Iveliz Martel, NAKFI Science Writing Scholar
Texas A&M University
The team was challenged with developing art-science collaborations to reduce denialism on scientific issues. The group came up with the idea of creating a program in which artists and scientists work together to better inform the public on important issues in science, by offering artists the opportunity to spend at least 2 weeks in-residence at a research center and receive a stipend to subsequently develop original, creative ways to present science to a lay audience. The goal behind this idea is “to empower artists
to spark conversations that have been broken within their communities,” the proposal says.
The Oxford Dictionary defines a denialist or denier as “a person who does not acknowledge the truth of a concept or proposition that is supported by the majority of scientific or historical evidence.” Denialism has been described as the use of rhetorical arguments to create false debate that appears to be legitimate but in reality such a debate or controversy doesn’t exist. By using false claims, deniers refuse scientific evidence, generate disagreements against scientific consensus, and distract the public from helpful and informative conversations about science. Experts on anti-science movements describe deniers’ claims as emotionally appealing but lacking evidence.

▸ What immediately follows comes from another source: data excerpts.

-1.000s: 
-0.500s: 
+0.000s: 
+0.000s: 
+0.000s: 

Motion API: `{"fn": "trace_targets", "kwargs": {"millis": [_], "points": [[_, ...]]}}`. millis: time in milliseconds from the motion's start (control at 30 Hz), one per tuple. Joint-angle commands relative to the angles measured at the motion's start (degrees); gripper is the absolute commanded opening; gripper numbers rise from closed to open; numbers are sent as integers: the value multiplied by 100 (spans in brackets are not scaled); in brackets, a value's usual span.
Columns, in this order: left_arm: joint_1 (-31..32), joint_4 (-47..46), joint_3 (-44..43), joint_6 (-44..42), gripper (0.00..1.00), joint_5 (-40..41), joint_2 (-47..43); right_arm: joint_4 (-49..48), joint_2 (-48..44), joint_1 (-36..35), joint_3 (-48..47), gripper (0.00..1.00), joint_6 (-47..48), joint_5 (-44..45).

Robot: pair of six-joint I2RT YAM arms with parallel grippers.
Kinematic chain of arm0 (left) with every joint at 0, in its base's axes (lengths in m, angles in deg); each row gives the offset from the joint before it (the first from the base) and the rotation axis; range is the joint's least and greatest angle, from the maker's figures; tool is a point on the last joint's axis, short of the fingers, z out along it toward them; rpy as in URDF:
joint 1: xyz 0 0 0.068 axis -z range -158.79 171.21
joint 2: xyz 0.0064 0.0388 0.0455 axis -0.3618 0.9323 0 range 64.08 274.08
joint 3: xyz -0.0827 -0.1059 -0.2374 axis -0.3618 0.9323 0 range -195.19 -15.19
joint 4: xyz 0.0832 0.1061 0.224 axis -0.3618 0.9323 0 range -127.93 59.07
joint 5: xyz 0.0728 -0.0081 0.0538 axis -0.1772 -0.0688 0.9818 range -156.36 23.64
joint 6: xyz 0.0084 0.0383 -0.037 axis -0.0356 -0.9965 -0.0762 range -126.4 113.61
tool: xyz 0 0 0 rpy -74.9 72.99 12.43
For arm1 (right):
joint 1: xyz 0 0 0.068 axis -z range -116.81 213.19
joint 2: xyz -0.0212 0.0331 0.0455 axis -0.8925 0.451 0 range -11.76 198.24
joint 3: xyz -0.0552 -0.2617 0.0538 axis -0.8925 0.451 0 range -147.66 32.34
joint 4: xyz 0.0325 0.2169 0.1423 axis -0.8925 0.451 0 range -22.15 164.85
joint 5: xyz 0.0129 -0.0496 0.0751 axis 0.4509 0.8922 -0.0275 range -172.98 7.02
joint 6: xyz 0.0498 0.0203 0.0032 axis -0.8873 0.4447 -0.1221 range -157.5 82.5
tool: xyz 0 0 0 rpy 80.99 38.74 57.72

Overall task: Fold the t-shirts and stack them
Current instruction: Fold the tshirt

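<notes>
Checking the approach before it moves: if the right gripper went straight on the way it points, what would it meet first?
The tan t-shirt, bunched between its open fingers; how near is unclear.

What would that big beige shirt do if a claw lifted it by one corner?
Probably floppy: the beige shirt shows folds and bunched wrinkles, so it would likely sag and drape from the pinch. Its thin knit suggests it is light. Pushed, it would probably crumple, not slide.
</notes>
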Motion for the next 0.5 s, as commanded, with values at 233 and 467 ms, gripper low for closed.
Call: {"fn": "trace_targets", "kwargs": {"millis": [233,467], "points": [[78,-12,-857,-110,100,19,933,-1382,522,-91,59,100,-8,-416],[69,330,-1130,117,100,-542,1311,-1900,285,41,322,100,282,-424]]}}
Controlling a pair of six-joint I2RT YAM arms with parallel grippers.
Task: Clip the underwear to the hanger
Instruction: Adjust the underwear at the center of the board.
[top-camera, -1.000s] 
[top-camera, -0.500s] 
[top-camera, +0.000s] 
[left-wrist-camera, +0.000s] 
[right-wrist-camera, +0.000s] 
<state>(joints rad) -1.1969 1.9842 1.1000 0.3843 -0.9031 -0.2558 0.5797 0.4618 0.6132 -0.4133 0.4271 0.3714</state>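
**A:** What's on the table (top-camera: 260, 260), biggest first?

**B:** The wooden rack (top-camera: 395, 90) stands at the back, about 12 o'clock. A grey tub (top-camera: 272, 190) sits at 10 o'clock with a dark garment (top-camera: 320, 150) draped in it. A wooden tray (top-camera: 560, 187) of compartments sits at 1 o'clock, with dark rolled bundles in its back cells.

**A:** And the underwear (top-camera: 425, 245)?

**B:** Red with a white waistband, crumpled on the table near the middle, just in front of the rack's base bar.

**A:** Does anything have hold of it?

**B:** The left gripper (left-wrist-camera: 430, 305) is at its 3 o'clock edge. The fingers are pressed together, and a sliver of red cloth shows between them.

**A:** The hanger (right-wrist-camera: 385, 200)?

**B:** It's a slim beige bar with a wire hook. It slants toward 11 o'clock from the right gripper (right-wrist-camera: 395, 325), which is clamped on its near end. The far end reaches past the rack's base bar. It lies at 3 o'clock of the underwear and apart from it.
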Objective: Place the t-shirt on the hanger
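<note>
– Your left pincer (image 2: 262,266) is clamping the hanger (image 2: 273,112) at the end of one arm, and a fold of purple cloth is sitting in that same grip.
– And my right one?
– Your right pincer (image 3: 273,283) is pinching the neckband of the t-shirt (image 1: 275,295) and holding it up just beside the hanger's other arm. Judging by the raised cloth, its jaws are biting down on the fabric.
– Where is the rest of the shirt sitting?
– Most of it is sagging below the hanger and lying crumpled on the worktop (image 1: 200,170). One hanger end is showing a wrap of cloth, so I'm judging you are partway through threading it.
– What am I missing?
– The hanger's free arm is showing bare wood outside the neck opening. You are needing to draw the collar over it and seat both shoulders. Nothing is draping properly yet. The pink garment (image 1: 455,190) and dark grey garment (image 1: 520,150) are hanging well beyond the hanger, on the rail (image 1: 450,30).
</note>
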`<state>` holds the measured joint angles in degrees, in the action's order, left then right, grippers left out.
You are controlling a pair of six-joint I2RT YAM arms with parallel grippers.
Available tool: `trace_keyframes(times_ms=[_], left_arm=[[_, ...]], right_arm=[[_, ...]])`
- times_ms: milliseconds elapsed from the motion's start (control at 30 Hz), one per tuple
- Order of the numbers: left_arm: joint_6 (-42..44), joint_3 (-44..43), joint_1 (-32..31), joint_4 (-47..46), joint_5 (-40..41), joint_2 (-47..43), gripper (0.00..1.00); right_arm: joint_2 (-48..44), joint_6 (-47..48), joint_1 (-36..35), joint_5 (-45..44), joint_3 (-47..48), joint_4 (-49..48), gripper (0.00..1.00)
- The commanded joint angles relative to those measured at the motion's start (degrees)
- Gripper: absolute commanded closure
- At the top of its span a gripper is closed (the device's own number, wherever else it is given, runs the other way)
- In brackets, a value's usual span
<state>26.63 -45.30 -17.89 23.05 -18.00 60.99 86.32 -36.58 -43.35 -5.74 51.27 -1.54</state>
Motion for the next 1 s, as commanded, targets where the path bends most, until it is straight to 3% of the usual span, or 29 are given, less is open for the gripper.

Among scientists, some think that they do not have to spend time arguing with deniers, who are usually not interested in having a constructive discussion. Instead, they should focus their efforts on dealing with people who want to be “honestly informed.” Others, such as the researcher Baruch Fischhoff, have looked at the role of science when dealing with denialism. He has suggested that the goal of science is not looking for agreement, rather looking for “fewer and better disagreements.” In this sense, having scientists involved in outreach seems crucial to foster an effective public engagement and constructive debate in science.
The team thinks its proposal goes in the direction of promoting a constructive discussion about science issues by encouraging scientists and artists to work together, reach the public outside science, and generate spaces of conversation and education.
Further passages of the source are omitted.